In the listing below, pick out lines with "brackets".

*** DATA TO EXAMINE Section Begins ***

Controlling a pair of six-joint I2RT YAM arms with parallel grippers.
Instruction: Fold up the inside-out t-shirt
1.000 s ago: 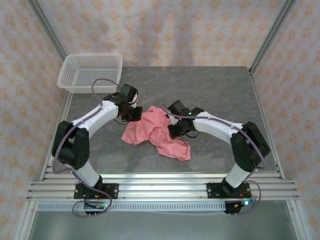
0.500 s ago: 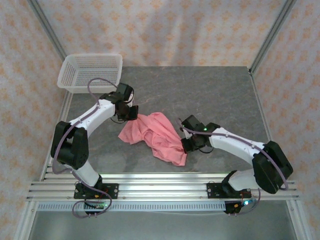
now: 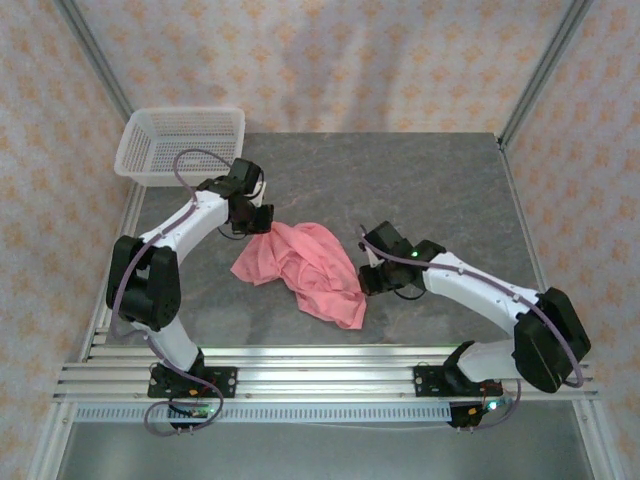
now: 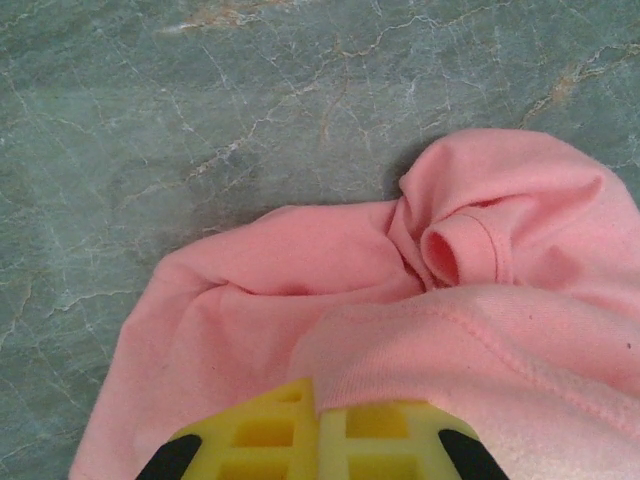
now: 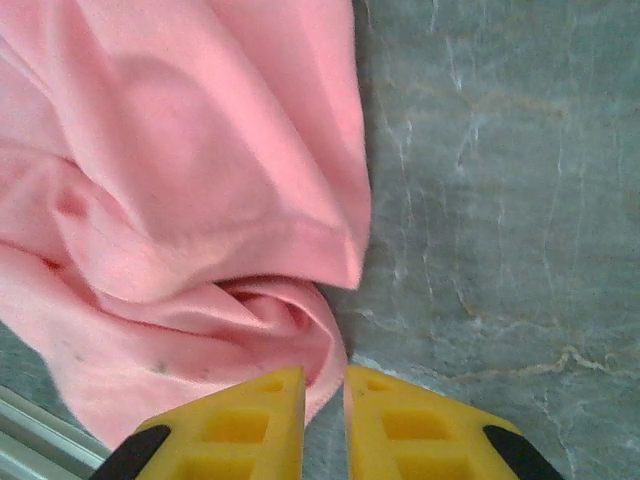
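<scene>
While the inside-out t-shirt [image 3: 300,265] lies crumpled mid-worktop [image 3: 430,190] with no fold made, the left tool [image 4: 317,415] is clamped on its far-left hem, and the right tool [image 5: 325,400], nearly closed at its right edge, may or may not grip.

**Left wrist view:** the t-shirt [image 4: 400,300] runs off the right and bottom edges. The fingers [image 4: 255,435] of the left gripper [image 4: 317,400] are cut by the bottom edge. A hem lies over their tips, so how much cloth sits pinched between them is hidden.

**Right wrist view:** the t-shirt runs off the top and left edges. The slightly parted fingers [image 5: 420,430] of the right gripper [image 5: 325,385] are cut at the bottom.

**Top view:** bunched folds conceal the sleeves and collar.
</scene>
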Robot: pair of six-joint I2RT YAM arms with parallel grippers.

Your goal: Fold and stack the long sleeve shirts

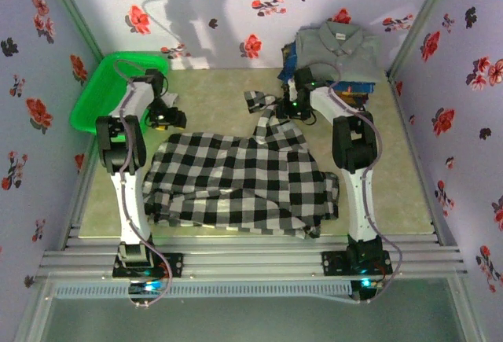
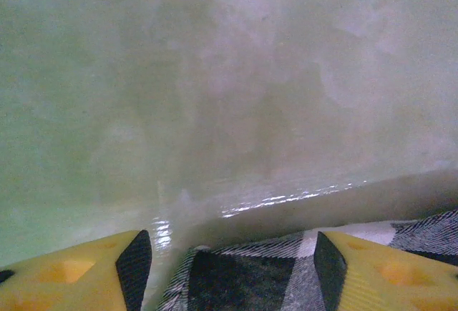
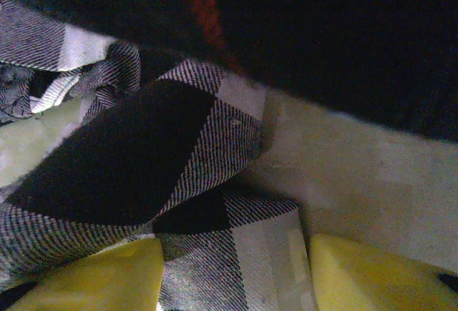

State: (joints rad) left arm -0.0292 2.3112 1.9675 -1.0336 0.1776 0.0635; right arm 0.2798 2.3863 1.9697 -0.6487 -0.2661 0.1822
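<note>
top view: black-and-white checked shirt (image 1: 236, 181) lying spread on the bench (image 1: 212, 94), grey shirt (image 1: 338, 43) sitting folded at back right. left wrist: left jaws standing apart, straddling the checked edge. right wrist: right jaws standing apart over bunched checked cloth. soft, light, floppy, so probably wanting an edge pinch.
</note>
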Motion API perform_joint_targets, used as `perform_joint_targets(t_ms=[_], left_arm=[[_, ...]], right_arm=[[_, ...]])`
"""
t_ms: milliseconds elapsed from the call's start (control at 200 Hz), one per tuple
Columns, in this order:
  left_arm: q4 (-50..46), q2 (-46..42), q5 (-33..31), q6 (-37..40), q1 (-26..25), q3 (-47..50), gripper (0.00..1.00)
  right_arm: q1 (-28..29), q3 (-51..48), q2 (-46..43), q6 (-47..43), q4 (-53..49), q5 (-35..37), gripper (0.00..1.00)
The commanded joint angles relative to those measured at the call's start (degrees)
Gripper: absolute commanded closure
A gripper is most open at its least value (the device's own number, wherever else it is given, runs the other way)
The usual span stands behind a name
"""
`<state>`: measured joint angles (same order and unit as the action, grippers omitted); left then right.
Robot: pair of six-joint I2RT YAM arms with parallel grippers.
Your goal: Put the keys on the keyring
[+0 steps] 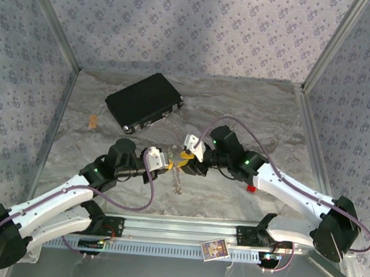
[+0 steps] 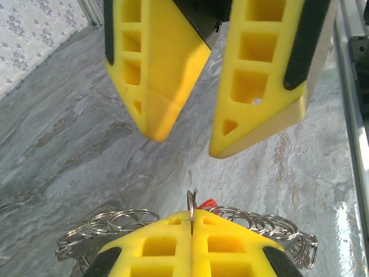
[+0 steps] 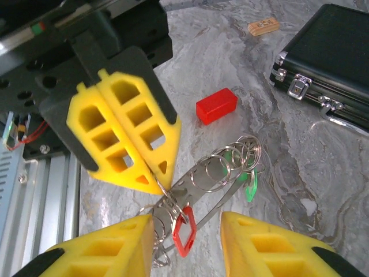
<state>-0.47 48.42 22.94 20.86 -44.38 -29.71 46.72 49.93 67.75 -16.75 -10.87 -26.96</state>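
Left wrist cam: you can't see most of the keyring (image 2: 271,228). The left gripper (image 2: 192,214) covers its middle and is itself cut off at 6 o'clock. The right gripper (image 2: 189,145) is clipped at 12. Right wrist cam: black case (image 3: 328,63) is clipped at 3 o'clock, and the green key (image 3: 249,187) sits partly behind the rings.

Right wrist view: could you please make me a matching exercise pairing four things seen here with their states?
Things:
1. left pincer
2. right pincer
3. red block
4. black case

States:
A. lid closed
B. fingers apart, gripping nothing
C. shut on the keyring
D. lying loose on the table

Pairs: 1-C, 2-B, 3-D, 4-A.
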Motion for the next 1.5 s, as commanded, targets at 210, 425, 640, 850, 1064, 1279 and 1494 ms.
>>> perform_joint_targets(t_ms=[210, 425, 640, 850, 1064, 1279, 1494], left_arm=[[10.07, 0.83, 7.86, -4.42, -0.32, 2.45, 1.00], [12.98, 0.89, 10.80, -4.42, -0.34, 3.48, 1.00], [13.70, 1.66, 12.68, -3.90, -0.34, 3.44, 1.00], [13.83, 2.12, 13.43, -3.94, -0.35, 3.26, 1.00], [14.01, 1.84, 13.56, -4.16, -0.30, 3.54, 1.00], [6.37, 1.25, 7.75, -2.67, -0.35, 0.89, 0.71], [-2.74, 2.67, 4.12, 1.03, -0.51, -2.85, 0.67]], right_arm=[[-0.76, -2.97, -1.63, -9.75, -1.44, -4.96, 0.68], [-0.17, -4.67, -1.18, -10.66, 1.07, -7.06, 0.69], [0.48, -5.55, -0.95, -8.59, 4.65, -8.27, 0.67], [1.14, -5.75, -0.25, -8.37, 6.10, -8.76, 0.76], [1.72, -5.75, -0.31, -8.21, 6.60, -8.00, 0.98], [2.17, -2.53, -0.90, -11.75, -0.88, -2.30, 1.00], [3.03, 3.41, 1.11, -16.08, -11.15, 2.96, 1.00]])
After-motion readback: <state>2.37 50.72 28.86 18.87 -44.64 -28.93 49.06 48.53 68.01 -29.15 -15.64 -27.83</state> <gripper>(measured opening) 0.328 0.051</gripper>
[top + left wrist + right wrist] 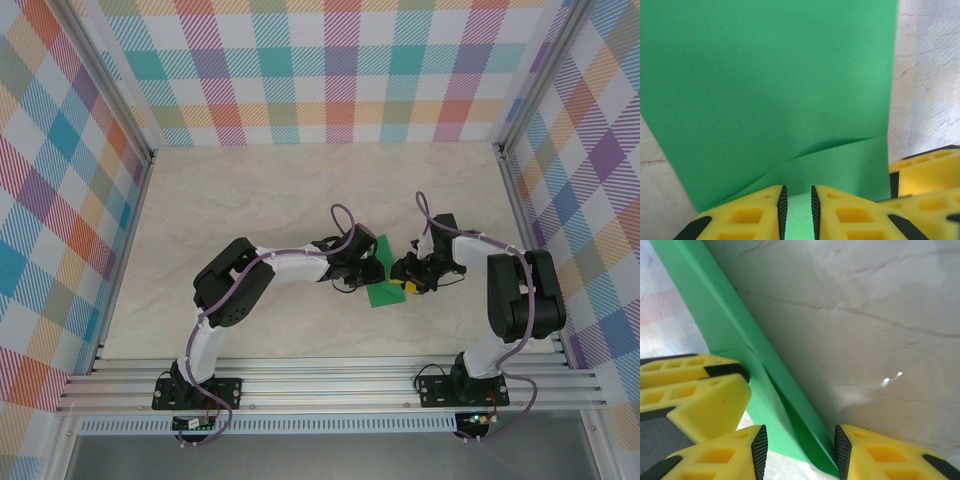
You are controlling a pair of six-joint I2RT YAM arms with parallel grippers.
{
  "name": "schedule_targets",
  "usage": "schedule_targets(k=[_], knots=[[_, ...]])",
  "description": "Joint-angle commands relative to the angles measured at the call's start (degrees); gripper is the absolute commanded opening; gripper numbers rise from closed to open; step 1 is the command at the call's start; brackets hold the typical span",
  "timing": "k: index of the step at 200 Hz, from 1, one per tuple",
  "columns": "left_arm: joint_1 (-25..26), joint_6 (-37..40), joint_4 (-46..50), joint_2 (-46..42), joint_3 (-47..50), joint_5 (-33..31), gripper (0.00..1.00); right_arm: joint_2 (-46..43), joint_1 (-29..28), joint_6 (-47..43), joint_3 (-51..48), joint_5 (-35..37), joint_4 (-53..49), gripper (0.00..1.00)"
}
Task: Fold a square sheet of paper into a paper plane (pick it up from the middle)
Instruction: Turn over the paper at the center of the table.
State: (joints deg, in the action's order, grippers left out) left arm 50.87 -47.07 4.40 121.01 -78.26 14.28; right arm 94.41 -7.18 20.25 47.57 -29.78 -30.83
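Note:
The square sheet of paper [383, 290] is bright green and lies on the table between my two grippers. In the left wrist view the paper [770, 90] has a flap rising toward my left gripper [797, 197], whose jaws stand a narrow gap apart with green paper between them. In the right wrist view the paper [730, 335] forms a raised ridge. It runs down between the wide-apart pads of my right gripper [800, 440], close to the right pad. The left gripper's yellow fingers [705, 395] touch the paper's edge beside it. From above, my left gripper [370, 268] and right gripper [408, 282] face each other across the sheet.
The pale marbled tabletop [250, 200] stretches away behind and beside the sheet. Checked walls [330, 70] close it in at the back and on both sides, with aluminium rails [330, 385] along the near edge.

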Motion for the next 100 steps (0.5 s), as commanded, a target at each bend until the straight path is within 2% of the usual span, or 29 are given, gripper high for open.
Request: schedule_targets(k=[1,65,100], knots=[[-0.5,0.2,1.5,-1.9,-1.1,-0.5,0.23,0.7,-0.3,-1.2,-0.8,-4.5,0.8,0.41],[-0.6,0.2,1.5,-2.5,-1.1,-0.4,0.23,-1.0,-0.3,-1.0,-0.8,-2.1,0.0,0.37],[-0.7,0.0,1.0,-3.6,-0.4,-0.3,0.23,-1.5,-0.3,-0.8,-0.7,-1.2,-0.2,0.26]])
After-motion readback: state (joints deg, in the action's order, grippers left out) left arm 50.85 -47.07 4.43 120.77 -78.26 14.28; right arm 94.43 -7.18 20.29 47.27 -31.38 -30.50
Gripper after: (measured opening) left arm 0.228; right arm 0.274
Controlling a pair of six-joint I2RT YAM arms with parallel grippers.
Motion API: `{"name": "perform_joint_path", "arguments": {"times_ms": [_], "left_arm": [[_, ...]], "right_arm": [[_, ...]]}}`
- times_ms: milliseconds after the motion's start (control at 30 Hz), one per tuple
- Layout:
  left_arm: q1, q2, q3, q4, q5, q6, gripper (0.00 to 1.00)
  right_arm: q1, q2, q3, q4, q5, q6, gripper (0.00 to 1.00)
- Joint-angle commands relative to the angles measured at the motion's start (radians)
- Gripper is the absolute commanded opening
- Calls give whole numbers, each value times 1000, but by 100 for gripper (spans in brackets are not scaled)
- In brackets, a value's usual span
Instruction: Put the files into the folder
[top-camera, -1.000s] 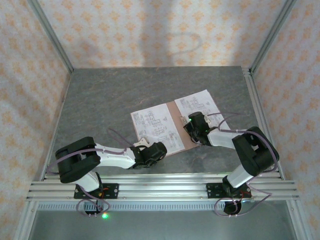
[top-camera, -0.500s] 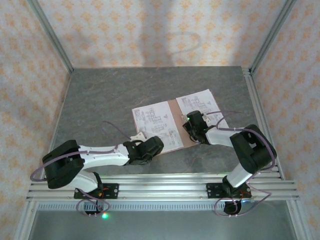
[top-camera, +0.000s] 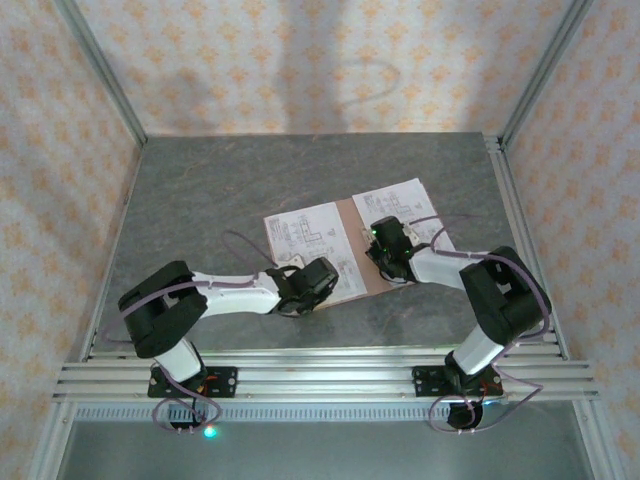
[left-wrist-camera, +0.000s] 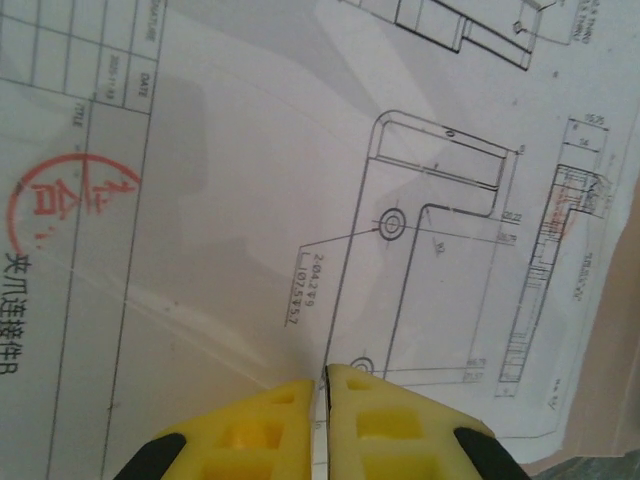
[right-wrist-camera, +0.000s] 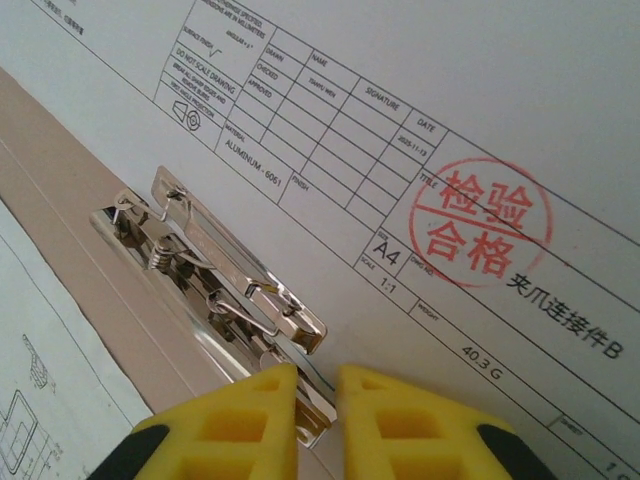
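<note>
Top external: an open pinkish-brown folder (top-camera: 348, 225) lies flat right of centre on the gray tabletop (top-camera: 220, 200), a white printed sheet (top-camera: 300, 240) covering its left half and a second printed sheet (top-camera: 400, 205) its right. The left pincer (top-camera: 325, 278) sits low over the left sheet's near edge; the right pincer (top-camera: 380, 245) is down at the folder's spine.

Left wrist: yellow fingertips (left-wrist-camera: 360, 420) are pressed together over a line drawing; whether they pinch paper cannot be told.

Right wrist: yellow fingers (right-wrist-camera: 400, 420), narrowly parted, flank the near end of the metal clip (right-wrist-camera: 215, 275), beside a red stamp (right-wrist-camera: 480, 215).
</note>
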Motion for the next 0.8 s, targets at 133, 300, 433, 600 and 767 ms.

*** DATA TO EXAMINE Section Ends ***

### REPLY
  "description": "Joint-angle commands relative to the angles measured at the call's start (degrees); gripper is the absolute commanded opening; gripper numbers rise from closed to open; step 1 is the command at the call's start; brackets hold the typical span",
- Calls give whole numbers, each value times 1000, but by 100 for gripper (spans in brackets are not scaled)
- In brackets, a value's usual span

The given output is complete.